Engine and Drivetrain  
The C250’s frugal turbocharged 1.8-liter inline-four cylinder engine has a 201 horsepower and 229 lb-ft of torque output, while the C350’s 3.5-liter V-6 produces 302 hp and 273 lb-ft of torque. Both receive a smooth seven-speed automatic transmission with paddle shifters for manual control. In place of the standard seven-speed, the C63 has an MCT transmission, as well as a 451 hp, 443 lb-ft of torque 6.2-liter V-8 engine.   
 
Green Evaluation/Gas Mileage  
At 21 mpg city, 31 mpg highway, the C250 is the most fuel-efficient C-Class available – and more fuel-efficient than both the Infiniti G37 Coupe and BMW 328i Coupe. The C350 holds its own, however, receiving 19/28. Fuel consumption isn't the C63's strong suit, at just 13 city,19 highway.   
 
Vehicle Details  


Features and Technology  
A standard 5.8-inch screen houses the many functions available in the Coupe, like Bluetooth audio streaming, but there are plenty of behind-the-scenes features, including rain-sensing windshield wipers, a stunning panorama sunroof, tilting/telescoping steering wheel, and an impressive 11 airbags.  A Premium package ($1,995) includes a 450-watt harmon/kardon surround-sound audio system, iPod or MP3 integration, and heated front seats.
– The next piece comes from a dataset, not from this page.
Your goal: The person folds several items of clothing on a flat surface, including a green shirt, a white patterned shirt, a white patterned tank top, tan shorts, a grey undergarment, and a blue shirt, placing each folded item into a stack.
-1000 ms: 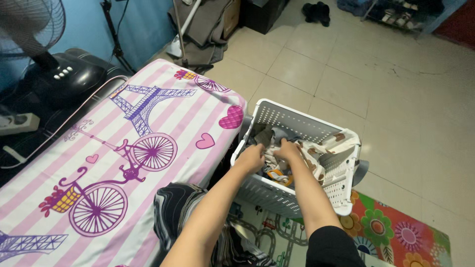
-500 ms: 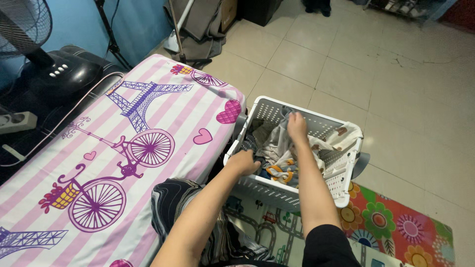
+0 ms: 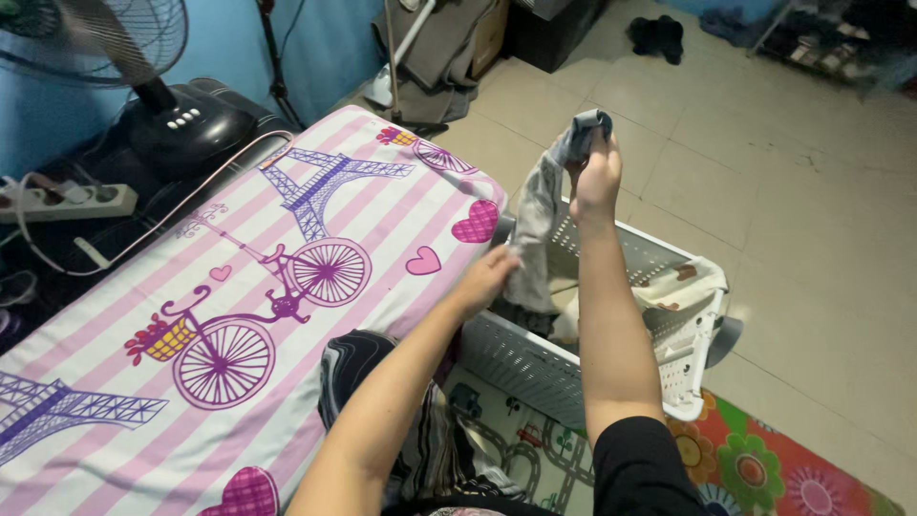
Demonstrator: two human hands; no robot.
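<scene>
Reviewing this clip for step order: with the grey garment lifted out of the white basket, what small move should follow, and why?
Probably swing the grey garment left and lay it on the pink striped ironing board. The right hand holds its top high, the left hand grips its lower edge, and its tail hangs at the white basket rim beside the board.

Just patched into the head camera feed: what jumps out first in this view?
The pink-striped ironing board cover with purple bicycles and towers fills the left half. Right of it, the right hand lifts a grey garment above the white perforated laundry basket, while the left hand grips the garment's lower edge. A bright flowered mat lies at bottom right.
</scene>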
Upgrade to the Multimedia package ($2,790) for features like a larger, seven-inch center screen, voice control, and a rearview camera.   
 
Interior 
This may be an all-new body for the Mercedes-Benz lineup, but the Coupe shares many of the same interior features with the sedan. The instrument panel has been modernized and streamlined; bright gauges surround a useful 4.5-inch central screen that allows for easy scrolling through navigation, audio, and other functions. Undoubtedly, the standard sport seats are the most appealing feature of the interior; the 14-way adjustable seats snugly hug the body around corners.   
 
Exterior 
Familiar, yet foreign at the same time, the coupe body style manages to fit well within the Mercedes-Benz design language. The tri-spoke-adorned grille is a highlight, and the sloped roofline gives it a decidedly sportier look over the sedan. It lacks the uniqueness of the Infiniti G though, but classic shapes are more the style of this brand anyway. The C63 has distinct features, including a power dome and AMG-style grille.  
 
Market Segment and Pricing  
The current Mercedes-Benz lineup includes vehicles with daring designs, classic interiors, and the latest in safety technology. But besides its roadsters, the manufacturer hasn't offered us much in the way of compact cars. This year, as they announced the C-Class Coupe, they heralded a new, smaller direction for the brand.  More money will buy you more power, and the C250 is the bargain buy at $38,095, while the more potent C350 starts at $43,245. Opt for the C63 AMG and it will set you back $62,305. The smart pricing has nestled the C-Class between the Infiniti G37 Coupe ($37,600) and BMW 328i ($38,500), though the BMW M3 undercuts the C63 by a couple thousand.  
 
What We Think 
Each of the major players in the coupe segment has something unique to offer. The BMW 3 Series is widely considered the 'driver's car', while the Infiniti is priced right and steps outside the box in terms of design. The C-Class Coupe trends toward classic luxury with a bit of bite, creating a niche of its own that we foresee being a strong selling point. We're fans of the new coupe design, and even more so of the new engines. With something for everyone, this segment just got a lot more competitive.